State Historic Site
Drawing of Foyer by D. Everett Waid, circa 1911 (Archival Collection, TESHS)
Edited by Site Superintendent Cynde Georgen; from Trail End Notes, April 2002
AS THE KENDRICKS were putting together ideas for their new home, they had to do most of their planning by mail, dealing with architects and designers all over the country. At the same time, the local press showed a great deal of interest in the new home rising up on a barren hill northeast of downtown Sheridan.
The following excerpts are from a variety of sources, including the Manville Kendrick Archival Collection, the Construction Era Documents Collection, and the Trail End Research Archives.
John B. Kendrick to Denver, Colorado, Architect F. H. Moorman, 1907 - We have carefully gone over the sketches of plans for the residence sent to us and as they do not entirely fulfill the ideas we have of a home we are returning them by today’s mail. Owing to the fact that I was able to give you such little idea as to the kind and character of the building we wanted during our short visit in your office, it is not at all surprising that the sketches submitted failed to meet the requirements. Within the past few days Mrs. Kendrick has drawn fairly complete detailed plans such as she would like for the first and second floors and after taking a little more time to perfect these I think it quite likely she will forward you a copy asking you, if convenient, to submit us a sketch or two in pencil.

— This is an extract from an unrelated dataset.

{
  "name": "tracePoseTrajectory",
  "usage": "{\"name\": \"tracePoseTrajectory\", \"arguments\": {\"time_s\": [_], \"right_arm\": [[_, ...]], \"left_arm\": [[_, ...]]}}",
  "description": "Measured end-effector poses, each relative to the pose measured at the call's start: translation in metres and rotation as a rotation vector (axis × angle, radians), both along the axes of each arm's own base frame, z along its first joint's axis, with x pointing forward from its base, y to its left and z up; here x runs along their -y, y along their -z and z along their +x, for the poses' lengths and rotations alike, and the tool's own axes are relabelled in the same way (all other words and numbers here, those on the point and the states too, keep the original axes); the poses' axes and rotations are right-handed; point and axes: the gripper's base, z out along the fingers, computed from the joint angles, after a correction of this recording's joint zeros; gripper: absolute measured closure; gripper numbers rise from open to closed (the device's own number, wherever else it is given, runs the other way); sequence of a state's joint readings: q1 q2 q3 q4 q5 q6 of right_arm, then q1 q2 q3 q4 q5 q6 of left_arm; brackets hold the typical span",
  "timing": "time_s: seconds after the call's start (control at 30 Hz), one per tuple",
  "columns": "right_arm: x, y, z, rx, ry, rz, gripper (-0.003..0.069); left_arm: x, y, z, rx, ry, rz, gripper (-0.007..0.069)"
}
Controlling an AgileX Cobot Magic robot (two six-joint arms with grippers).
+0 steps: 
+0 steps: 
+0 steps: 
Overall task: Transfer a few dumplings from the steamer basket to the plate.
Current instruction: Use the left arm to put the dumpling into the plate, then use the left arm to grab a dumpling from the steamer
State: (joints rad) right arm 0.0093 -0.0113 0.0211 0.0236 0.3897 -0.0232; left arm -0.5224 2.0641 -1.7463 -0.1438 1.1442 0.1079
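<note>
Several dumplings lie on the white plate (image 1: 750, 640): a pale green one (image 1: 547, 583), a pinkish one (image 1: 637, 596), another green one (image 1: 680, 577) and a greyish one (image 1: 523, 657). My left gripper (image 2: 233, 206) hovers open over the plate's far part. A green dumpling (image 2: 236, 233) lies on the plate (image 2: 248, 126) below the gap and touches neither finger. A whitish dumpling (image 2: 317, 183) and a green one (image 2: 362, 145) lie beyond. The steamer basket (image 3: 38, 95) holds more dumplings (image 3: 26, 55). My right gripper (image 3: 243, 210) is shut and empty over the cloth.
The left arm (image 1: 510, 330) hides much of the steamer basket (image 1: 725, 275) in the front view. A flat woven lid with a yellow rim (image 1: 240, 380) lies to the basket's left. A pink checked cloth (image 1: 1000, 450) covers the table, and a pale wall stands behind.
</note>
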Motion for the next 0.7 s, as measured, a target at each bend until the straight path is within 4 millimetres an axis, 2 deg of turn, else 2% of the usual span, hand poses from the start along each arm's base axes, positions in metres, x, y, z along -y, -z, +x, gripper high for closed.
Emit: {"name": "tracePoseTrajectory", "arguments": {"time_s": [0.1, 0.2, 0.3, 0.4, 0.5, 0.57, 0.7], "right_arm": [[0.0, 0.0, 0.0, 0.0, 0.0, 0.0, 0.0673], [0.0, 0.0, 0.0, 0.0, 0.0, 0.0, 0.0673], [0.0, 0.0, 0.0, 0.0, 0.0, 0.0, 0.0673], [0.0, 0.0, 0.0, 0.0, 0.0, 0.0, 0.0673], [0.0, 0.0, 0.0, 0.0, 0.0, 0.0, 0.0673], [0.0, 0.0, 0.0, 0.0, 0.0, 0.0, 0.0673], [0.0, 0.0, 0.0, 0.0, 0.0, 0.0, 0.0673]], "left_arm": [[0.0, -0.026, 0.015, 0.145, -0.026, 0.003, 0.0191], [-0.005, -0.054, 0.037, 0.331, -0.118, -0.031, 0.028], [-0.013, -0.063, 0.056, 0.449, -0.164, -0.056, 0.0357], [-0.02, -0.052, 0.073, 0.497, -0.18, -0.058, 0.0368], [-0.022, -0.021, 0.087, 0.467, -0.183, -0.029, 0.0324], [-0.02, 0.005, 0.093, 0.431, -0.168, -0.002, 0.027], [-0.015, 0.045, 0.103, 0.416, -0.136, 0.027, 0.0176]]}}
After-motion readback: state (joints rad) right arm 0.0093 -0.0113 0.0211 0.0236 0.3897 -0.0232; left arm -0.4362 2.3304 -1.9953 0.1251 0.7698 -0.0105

John B. Kendrick to Billings, Montana, Architect Glenn Charles McAlister, 1908 - I have just received the sketch which reached me in good shape. I also have your letter from which I note that you will expect to have an order from me to go ahead with the plans. Incidentally, I will state that you need not expect anything of the kind. What I propose to do is to treat all concerned in even and exact fairness. I am going to take your sketch and the sketch sent from Denver with me to the ranch and at some time within the next ten days Mrs. Kendrick and myself will decide to accept one or the other of these two plans.
The Sheridan Post, 1908 - John B. Kendrick has accepted the plans for his magnificent new home on Neilson [sic] Heights. Teams are now excavating for the foundation, and while the work will take several months, it will be pushed as rapidly as possible.
The Sheridan Post, 1909 - Numerous buildings are in the course of construction, including a number of dwelling houses … Among these is the magnificent residence of J. B. Kendrick on Nielson Heights, which would adorn Fifth Avenue in New York or the lake front of Chicago. … The new home is a beauty in design and finish …
Contractor Frank Ferguson quoted in The Sheridan Post, 1909 - We are, as you doubtless already know, building for Mr. J. B. Kendrick, a magnificent residence, which was designed by Architect McAlister, of Billings. The house is designed on broad and generous lines. The main building being 62x100 feet, with two full stories and basement, and the exterior treatment of the same is attractive, to my mind unusually so, and pleasing to the eye. … The inside trim will be of hard wood, as will also be all the floors. Steam heat will be used and the plumbing of latest sanitary standard. All the decorations and lighting fixtures will be of an artistic character and in keeping with the general cost and design of the home.
John B. Kendrick to Woodwork Manufacturer Charles A. Lindner, 1909 - The question of our interior wood work has given both Mrs. Kendrick and myself an endless amount of anxiety, but since our talk with you we have a feeling of complete assurance as to the outcome so that we have practically dismissed it from our minds.
John B. Kendrick to Interior Architect D. Everett Waid, 1911 - Concerning my wishes as to the general plan of the interior work … I should like to have it treated along the lines of the utmost simplicity consistent with the best artistic effect, in a character that would not only be livable when we first moved into the house but would continue to grow in favor as we become more and more accustomed to it, and, while inclined to avoid any unnecessary expense, I deem it only fair to you to say at this time that I am not in the least inclined to avoid any outlay that would increase the beauty or practical utility of the house when it is finished.
Mary Kendrick Morgan to Manville Kendrick, 1960 - I helped your mother a little on the plans when I was with you folks and she said then the house was going to be a big responsibility. I think that your Dear Father wanted the big house much more than she did.